Wednesday, January 30, 2013


This has been one of those days when I was trying to think of what to say about the Schlumbergera that's blooming late on our porch.  I rooted this one from a larger plant that has bloomed for years; but this is the first year for blooms on the baby, and the blooming came two months after the flowering of the mother plant. I gave up the search for words of my own when I found that John Keats had already said perfectly what I was thinking.


A Thing of Beauty (Endymion)
A thing of beauty is a joy for ever:
Its lovliness increases; it will never
Pass into nothingness; but still will keep
A bower quiet for us, and a sleep
Full of sweet dreams, and health, and quiet breathing.

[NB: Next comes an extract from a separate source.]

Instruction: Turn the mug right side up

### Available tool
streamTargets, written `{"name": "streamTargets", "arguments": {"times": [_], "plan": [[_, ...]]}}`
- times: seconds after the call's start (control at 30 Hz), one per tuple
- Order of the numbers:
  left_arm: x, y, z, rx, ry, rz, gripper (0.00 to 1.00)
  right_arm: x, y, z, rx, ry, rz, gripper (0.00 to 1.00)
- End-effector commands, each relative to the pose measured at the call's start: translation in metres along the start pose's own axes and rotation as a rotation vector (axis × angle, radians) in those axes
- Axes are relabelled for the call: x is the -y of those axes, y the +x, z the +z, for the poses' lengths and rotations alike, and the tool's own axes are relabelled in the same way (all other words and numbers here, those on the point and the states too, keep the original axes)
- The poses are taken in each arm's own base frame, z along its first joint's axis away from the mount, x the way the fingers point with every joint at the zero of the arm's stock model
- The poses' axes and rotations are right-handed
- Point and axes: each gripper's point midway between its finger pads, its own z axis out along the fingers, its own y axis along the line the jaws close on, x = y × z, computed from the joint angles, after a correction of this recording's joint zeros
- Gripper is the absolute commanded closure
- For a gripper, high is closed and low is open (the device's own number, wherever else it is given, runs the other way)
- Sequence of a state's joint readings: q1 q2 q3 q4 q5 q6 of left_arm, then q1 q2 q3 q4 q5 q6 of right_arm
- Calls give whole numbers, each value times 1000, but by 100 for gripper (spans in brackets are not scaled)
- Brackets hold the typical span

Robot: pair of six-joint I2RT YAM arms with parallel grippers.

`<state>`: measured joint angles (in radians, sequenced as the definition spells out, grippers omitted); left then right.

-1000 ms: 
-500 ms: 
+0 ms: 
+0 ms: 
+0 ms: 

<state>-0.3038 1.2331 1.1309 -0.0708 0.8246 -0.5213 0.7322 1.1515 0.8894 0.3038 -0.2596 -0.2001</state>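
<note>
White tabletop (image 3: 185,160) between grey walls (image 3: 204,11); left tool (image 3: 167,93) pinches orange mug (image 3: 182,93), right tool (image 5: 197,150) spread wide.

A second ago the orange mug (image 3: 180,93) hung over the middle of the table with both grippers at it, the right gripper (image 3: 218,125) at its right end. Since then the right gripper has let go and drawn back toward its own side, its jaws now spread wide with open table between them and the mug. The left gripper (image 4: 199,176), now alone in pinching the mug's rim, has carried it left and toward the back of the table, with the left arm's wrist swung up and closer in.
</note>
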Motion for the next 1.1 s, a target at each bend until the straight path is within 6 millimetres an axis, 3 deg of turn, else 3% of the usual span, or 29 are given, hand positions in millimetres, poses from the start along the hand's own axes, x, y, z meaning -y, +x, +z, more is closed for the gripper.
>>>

Therefore, on every morrow, are we wreathing
A flowery band to bind us to the earth,
Spite of despondence, of the inhuman dearth
Of noble natures, of the gloomy days,
Of all the unhealthy and o'er-darkn'd ways
Made for our searching: yes, in spite of all,
Some shape of beauty moves away the pall
From our dark spirits. Such the sun, the moon,
Trees old and young, sprouting a shady boon
For simple sheep; and such are daffodils
With the green world they live in; and clear rills
That for themselves a cooling covert make
'Gainst the hot season; the mid-forest brake,
Rich with a sprinkling of fair musk-rose blooms:
And such too is the grandeur of the dooms
We have imagined for the mighty dead;
An endless fountain of immortal drink,
Pouring unto us from the heaven's brink.